*PROBLEM DESCRIPTION*:
Select the lines below containing the word "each".

*DATA SEGMENT*:
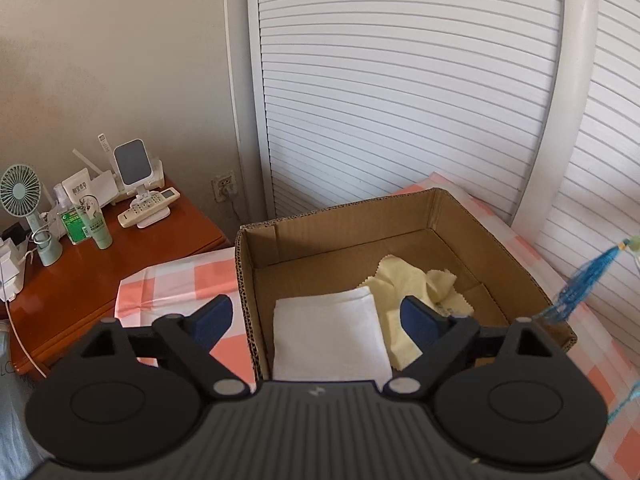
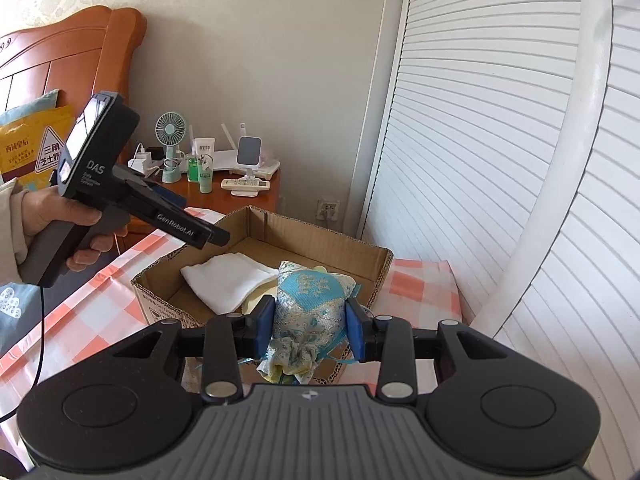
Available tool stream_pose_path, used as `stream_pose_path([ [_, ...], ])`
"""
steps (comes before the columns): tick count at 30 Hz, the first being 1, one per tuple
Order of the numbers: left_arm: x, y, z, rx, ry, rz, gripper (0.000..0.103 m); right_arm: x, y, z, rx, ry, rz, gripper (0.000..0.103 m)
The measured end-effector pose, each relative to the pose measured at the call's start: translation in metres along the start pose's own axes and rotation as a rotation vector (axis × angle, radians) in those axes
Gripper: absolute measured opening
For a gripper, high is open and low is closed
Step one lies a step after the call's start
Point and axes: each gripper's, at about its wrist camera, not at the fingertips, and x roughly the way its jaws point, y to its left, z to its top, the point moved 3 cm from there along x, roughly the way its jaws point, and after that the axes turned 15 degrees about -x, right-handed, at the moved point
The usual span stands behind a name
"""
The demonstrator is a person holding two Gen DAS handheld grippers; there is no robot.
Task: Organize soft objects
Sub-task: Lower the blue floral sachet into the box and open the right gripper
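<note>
A cardboard box [image 1: 452,216] is sitting open on a bed covered by a pink-and-white checked sheet [image 1: 180,280]. Inside it, a folded white cloth [image 1: 328,332] is lying flat against the near-left corner, and a crumpled pale yellow cloth [image 1: 404,284] is lying just beside it, their edges touching.

The left gripper [image 1: 318,318] is hanging over the near end of the box with its jaws spread wide and nothing between them; the white cloth is lying below the gap.

The right gripper [image 2: 310,326] is pinching a blue-and-gold brocade pouch [image 2: 310,300] between its jaws, above the near rim of the box. A blue tassel [image 1: 580,280] is dangling at the box's right side.

A wooden nightstand [image 1: 80,276] is standing beyond the bed, carrying a small green fan [image 1: 20,192], bottles and a remote control [image 1: 148,208].
</note>
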Motion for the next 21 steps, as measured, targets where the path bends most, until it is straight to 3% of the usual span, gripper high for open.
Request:
stream_pose_path([
  [7, -0.055, -0.003, -0.044, -0.017, -0.007, -0.01, 0.099, 0.02, 0.0, 0.016, -0.011, 0.007, 0.009, 0.042],
  [11, -0.082, -0.008, -0.075, 0.002, -0.035, 0.032, 0.1, 0.039, -0.007, 0.03, -0.006, 0.009, 0.016, 0.042],
  [15, -0.096, -0.005, -0.098, -0.036, -0.046, 0.083, 0.101, 0.065, -0.017, 0.046, 0.001, 0.021, 0.016, 0.042],
  [21, -0.099, 0.005, -0.125, -0.113, 0.005, 0.091, 0.1, 0.114, -0.03, 0.06, 0.019, 0.074, 0.022, 0.042],
])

*SOLUTION TO THE EXERCISE*:
The measured end-effector pose, each relative to the pose measured at the call's start: translation in metres along the start pose's own axes and rotation as a rotation vector (axis × angle, radians) in those axes
Point and axes: each gripper's, at about its wrist camera, not at the fingertips, and x roughly the way its jaws point, y to its left, z to its top, the point moved 3 cm from there along x, roughly the way its jaws point, and after that the axes turned 15 degrees about -x, right-handed, at the moved point

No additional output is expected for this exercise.